SLAM+ is another useful mapping algorithm that combines odometry with mapping using an Extended Kalman filter (EKF). The EKF changes the uncertainty of the robot's location as well as the uncertainty of the features that were mapped by the sensor. This information can be used by the mapping function to improve its own estimation of its location, and also to update the map.

Obstacle Detection

A robot must be able to perceive its surroundings to avoid obstacles and reach its final point. It employs sensors such as digital cameras, infrared scans, sonar, laser radar and others to detect the environment. Additionally, it utilizes inertial sensors to measure its speed, position and orientation. These sensors help it navigate in a safe manner and avoid collisions.

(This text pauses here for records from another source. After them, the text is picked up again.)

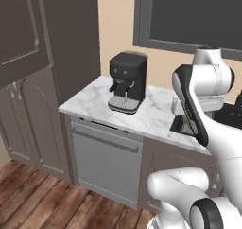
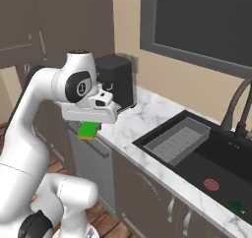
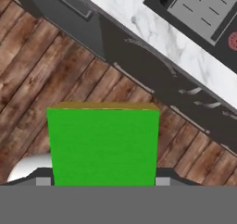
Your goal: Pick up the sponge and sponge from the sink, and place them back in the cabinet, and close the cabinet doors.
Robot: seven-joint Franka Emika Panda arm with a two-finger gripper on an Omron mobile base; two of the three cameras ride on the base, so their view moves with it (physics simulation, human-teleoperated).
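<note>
My gripper (image 2: 90,129) is clamped on one sponge (image 3: 104,146), carried clear off the counter edge, likely for transfer to the cabinet (image 1: 28,81) at left. Rightward, the second sponge (image 2: 234,204) waits in the sink (image 2: 197,170).

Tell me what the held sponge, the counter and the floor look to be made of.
Sponge: likely foam, matte green face over a thin yellow layer.
Counter: looks like polished white marble, grey veining.
Floor: apparently wood planks, brown grain with plank seams, low sheen.
</note>
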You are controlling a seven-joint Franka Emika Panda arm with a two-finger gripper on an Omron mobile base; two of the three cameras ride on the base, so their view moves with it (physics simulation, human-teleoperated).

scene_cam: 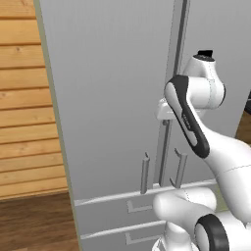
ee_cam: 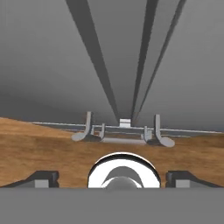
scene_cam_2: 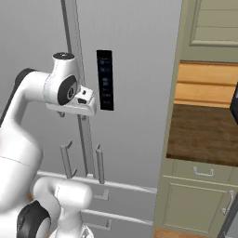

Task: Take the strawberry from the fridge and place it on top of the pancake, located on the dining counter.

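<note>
gripper (ee_cam: pixel 112 178) fingers spread wide, holding nothing, close to the fridge (scene_cam: pixel 108 98). both fridge doors closed; bar handles (scene_cam_2: pixel 98 163) flank the centre seam.

Shut fridge doors bar the way

The fridge (scene_cam: pixel 108 98) is seen with both doors closed, so its inside is blocked. The slim bar handles (scene_cam_2: pixel 82 121) flank the centre seam, with open air in front of them. The gripper (ee_cam: pixel 112 177), jaws spread wide, is held close before the doors, looking down along them.
</note>
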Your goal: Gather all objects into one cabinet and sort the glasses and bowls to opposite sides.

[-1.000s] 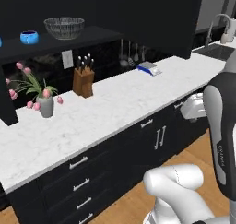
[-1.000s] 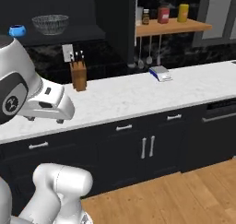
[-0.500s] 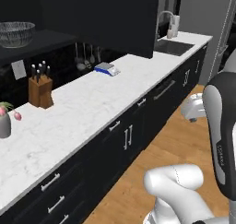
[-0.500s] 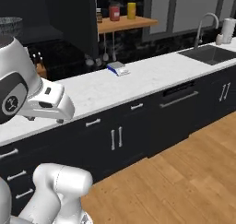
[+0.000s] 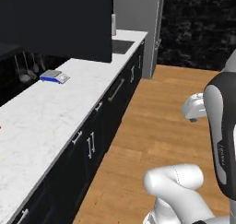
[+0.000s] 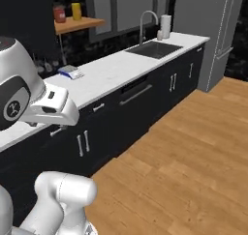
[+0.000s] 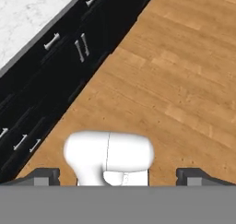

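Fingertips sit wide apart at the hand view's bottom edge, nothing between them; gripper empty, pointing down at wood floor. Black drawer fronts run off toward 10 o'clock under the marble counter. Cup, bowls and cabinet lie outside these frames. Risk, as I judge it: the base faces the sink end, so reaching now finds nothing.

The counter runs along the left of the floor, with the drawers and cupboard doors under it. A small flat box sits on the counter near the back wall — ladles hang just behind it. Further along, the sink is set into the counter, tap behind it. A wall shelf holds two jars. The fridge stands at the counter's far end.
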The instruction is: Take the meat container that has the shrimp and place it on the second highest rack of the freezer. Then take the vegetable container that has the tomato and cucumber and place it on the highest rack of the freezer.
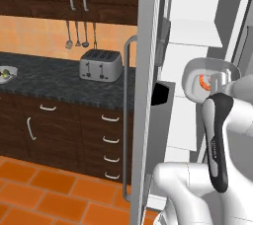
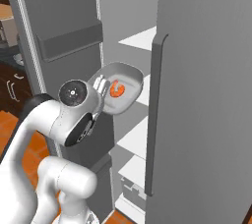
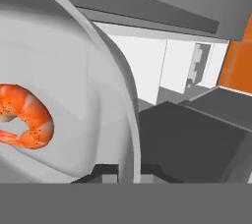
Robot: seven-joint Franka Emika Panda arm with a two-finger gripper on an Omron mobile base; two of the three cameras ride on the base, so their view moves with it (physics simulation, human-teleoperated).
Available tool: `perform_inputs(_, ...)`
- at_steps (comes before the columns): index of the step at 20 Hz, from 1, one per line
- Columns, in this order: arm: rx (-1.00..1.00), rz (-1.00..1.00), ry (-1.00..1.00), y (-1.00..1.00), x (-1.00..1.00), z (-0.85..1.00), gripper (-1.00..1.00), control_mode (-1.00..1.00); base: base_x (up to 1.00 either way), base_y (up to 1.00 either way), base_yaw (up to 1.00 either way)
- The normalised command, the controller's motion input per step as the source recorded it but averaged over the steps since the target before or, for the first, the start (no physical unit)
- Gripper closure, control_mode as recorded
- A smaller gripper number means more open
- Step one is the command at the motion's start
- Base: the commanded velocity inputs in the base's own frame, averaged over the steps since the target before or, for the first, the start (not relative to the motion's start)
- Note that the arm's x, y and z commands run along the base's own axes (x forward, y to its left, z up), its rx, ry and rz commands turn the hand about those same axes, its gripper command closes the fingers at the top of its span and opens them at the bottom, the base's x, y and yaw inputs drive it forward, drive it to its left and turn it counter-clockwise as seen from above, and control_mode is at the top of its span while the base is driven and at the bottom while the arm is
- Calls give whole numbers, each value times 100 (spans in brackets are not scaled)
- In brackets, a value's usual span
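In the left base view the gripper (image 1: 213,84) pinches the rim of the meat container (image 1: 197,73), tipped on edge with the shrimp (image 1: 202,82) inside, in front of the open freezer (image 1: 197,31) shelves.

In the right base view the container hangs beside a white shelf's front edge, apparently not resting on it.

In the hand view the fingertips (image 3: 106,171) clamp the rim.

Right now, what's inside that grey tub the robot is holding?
One curled orange shrimp lies inside the tub. The robot's hand covers the tub's near edge, so that corner cannot be seen.
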Motion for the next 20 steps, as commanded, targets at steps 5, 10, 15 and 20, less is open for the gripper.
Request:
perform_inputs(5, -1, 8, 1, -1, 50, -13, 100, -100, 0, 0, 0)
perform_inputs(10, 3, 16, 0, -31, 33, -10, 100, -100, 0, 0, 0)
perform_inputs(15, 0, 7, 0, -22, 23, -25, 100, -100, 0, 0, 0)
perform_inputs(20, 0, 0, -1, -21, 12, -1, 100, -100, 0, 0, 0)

A key element of this process is obstacle detection that involves the use of sensors to measure the distance between the robot and obstacles. The sensor can be placed on the robot, inside an automobile or on poles. It is important to keep in mind that the sensor can be affected by many elements, including rain, wind, and fog. It is essential to calibrate the sensors prior every use.

The most important aspect of obstacle detection is the identification of static obstacles. This can be accomplished by using the results of the eight-neighbor cell clustering algorithm. This method is not very precise due to the occlusion caused by the distance between the laser lines and the camera's angular speed. To overcome this issue multi-frame fusion was employed to increase the accuracy of static obstacle detection.

The technique of combining roadside camera-based obstruction detection with the vehicle camera has shown to improve the efficiency of processing data. It also reserves redundancy for other navigation operations, like planning a path. This method creates a high-quality, reliable image of the environment. The method has been compared with other obstacle detection techniques like YOLOv5 VIDAR, YOLOv5, and monocular ranging, in outdoor tests of comparison.

The results of the test showed that the algorithm was able to accurately identify the position and height of an obstacle, in addition to its rotation and tilt. It also had a good ability to determine the size of obstacles and its color. The method was also robust and reliable, even when obstacles were moving.